Michelle Weir - 2006
Michele Weir is currently a faculty member at UCLA and previously taught at USC and the Phil Mattson School. She is recognized internationally as a jazz clinician and performer, and as an arranger, teacher and writer. As a performer, she has toured internationally as a pianist with various well-known artists like Bobby Vinton and has served as vocalist and arranger for the Grammy-nominated "Phil Mattson and the PM Singers." As a songwriter, Michele's arrangements and compositions have been performed by the Boston Pops, the Buffalo, Long Beach, Cincinatti and Pacific Symphonies, the Holland American Cruise Line, and many, many other groups. Michele is also an extraordinary teacher both in the classroom and through her widely-praised books, Vocal Improvization and The Jazz Singers' Handbook. Michele also runs an online publishing business. It's clear that the word "versatility" is synonymous with Michele Weir.

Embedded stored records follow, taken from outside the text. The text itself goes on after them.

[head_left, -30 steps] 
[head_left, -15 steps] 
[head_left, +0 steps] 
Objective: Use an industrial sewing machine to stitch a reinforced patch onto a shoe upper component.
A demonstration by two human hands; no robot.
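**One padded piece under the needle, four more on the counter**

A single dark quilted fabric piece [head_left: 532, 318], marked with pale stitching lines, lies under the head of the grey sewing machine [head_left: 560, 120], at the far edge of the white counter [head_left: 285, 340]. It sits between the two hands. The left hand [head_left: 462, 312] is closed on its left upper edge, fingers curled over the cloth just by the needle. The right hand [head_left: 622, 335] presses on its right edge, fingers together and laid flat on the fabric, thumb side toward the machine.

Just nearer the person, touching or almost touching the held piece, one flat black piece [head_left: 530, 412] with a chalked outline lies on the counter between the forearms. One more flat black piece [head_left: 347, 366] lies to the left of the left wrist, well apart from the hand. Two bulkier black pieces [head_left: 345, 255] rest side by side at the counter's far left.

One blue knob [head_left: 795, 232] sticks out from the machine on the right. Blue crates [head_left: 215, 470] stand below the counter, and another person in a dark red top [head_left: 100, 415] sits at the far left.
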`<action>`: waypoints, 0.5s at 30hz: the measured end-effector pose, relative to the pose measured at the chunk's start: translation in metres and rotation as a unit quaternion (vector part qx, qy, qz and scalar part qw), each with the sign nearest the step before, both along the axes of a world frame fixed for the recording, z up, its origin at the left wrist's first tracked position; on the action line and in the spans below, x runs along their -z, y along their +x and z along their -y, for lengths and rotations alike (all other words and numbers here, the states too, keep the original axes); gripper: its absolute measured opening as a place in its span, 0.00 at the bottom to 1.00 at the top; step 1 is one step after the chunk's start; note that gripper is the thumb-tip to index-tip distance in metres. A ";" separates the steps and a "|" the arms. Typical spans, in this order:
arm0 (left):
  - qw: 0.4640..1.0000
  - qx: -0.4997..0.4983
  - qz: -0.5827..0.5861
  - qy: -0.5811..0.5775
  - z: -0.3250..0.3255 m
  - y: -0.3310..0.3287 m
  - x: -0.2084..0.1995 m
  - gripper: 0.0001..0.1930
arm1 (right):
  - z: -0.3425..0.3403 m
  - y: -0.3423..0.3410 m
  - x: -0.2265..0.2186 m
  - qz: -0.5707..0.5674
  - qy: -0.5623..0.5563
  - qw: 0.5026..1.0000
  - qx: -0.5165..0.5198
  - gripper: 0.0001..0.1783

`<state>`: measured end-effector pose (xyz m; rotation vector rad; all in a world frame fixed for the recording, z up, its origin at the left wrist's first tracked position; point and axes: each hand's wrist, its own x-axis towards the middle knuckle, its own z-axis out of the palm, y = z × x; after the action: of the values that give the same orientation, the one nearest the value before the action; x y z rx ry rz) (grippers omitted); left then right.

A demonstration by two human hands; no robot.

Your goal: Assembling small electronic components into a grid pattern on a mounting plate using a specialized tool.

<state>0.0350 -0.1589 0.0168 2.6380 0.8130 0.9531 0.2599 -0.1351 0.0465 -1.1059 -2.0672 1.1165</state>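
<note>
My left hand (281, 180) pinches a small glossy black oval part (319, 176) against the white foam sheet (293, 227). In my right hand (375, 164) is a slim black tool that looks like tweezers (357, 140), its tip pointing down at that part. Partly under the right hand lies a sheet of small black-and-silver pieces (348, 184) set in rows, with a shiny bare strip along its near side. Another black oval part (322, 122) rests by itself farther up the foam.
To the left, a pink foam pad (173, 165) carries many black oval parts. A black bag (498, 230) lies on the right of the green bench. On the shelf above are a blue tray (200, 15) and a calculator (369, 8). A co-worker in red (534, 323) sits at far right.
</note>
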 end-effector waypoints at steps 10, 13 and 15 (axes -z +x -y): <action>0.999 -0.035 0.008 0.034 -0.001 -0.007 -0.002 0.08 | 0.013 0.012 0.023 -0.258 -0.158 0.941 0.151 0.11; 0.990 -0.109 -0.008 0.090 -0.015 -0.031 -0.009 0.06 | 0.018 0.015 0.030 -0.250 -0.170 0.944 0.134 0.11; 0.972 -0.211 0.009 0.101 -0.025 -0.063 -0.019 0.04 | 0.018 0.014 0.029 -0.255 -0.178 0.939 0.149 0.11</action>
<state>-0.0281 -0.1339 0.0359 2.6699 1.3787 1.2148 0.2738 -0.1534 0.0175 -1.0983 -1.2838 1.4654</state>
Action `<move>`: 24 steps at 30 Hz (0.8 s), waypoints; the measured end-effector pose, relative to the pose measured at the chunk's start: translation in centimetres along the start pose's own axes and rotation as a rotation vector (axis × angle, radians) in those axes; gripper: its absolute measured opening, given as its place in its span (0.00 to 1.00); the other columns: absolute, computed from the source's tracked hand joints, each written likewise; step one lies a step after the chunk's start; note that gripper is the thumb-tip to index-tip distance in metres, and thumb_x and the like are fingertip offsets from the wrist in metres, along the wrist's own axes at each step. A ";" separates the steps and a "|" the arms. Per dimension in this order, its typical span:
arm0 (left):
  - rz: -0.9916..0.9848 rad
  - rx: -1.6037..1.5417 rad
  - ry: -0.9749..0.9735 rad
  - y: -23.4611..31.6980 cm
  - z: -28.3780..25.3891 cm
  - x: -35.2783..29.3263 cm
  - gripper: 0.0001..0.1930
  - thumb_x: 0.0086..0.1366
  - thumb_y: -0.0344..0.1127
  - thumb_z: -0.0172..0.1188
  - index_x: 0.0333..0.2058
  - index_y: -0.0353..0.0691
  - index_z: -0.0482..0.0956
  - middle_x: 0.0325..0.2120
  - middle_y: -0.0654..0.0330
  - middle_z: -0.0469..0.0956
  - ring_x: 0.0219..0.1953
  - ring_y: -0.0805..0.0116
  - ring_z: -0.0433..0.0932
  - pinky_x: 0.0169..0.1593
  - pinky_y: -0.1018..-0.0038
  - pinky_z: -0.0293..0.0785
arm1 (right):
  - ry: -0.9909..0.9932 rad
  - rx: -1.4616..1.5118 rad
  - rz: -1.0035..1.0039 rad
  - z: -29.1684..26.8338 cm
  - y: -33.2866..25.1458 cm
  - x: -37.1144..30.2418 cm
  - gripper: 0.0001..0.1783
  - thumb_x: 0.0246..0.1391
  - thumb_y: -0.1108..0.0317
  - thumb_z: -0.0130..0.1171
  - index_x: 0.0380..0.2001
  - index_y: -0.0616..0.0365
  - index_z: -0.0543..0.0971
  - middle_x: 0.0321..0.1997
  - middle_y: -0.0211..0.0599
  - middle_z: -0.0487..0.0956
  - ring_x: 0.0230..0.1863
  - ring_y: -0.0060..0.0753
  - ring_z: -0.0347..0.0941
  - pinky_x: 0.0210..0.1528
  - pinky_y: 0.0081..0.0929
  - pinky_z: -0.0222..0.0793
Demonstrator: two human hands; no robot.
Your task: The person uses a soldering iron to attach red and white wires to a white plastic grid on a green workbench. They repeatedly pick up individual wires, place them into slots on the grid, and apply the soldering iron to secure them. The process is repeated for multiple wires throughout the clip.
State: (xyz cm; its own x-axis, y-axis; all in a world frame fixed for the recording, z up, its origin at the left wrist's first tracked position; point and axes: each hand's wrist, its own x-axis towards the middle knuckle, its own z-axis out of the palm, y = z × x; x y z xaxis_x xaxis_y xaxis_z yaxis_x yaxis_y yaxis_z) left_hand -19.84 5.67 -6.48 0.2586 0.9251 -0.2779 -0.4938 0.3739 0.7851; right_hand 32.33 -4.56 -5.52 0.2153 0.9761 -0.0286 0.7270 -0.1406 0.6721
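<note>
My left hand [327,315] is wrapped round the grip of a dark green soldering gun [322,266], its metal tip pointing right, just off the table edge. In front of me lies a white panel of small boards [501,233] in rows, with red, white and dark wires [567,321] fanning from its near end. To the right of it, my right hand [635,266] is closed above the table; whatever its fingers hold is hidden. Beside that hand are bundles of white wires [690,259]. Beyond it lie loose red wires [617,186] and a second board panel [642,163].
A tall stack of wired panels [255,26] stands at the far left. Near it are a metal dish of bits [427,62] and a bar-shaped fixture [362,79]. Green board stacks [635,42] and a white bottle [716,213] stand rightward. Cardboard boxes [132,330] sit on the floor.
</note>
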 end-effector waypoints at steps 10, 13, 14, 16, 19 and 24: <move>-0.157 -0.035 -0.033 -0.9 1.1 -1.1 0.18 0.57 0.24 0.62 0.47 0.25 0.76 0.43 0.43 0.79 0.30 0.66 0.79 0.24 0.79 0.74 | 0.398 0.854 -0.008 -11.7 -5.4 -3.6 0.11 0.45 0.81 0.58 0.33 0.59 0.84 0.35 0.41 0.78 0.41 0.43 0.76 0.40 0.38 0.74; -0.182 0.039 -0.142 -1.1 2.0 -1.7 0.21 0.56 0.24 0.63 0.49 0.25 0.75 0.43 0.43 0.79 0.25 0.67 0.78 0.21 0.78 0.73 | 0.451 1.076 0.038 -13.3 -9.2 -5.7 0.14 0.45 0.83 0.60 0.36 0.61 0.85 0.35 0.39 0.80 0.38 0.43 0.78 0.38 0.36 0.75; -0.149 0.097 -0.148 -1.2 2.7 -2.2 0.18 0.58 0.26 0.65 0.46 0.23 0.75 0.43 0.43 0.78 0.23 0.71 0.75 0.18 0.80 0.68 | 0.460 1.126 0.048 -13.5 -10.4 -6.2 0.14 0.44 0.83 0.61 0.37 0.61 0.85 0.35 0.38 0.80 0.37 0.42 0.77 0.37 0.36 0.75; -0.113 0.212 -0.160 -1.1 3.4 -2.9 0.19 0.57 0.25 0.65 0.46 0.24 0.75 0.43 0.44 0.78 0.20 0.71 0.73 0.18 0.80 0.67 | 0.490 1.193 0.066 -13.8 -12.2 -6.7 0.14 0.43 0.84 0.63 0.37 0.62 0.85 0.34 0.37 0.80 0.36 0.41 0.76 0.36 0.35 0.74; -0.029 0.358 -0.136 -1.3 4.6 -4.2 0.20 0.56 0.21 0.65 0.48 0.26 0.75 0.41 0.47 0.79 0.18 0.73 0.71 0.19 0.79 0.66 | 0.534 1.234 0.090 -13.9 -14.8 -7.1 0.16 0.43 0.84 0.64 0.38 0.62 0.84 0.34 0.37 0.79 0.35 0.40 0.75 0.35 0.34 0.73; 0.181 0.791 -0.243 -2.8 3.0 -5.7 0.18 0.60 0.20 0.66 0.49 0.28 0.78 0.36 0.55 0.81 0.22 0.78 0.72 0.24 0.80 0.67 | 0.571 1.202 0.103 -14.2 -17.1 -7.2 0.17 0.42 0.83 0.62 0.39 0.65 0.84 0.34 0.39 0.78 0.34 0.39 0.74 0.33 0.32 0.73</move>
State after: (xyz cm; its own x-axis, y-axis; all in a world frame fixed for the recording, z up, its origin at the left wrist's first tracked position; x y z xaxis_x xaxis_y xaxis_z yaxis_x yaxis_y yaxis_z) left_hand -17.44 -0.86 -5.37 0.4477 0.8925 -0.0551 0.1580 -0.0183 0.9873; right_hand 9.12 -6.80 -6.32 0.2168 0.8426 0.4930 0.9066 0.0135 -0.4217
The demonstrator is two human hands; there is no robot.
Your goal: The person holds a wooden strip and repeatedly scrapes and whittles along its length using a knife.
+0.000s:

Althea Cawley-Murphree - 2005
Cawley-Murphree is the communications coordinator for the Office of Gov. Christine Gregoire. She has also served as a policy analyst with the Housing Authority of Snohomish County and executive director of the Institute for a Democratic Future. In addition, as a CWU student, she was a state House of Representatives legislative intern during the 2000 session and, in 1999, was a public policy intern with the American Geological Institute in Washington, D.C. A member of the Douglas Honors College, she graduated from CWU with bachelor’s degrees in political science and geology in 2001.
Dr. Robert Topmiller - 2005
Topmiller, an assistant professor of history at Eastern Kentucky University, served as a United States Navy hospital corpsman in Vietnam from 1966 to ’69. A prolific author, he wrote the 2002 book "Lotus Unleashed: The Buddhist Peace Movement in South Vietnam, 1964-1966," published by the University Press of Kentucky. It is one of a small number of studies to examine how internal Vietnamese politics affected U.S. decision-making and the role the nonviolent movement played in that conflict. Topmiller received his bachelor’s and master’s degrees, both in history, from Central.